Nothing but a number is wanted here: the count of lines in the data holding the word "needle".

[Stored items]
----
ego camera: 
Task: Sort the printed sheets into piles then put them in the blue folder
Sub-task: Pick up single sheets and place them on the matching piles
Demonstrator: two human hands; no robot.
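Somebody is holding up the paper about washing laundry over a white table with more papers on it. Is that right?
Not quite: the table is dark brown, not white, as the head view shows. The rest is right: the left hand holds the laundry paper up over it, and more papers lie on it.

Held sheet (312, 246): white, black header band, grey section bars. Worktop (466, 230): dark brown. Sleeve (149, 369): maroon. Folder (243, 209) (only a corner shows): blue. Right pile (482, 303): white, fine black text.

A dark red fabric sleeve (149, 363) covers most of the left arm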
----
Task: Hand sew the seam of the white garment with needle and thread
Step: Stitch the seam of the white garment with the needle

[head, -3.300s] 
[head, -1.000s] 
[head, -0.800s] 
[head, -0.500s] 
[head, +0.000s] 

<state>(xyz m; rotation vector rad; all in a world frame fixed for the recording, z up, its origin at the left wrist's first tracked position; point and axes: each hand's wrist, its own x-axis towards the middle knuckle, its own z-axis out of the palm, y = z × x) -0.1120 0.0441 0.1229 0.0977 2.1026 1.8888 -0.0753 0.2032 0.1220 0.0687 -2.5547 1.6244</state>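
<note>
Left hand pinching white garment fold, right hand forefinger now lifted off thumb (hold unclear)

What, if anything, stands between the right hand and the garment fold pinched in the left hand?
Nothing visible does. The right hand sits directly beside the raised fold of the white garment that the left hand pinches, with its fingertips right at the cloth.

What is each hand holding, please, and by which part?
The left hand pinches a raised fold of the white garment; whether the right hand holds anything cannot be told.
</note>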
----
■ OUTPUT FOR THIS EXERCISE ■
2